# [Aim of the task]
Reproduce the data in its entirety, exactly as supplied.
━━━━━━━━━━━━━━━━
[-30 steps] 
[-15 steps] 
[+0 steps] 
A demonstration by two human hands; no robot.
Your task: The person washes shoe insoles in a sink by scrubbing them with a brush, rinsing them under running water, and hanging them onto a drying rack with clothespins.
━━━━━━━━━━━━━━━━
# [Solved exercise]
[-30 steps] 
[-15 steps] 
[+0 steps] 
A demonstration by two human hands; no robot.
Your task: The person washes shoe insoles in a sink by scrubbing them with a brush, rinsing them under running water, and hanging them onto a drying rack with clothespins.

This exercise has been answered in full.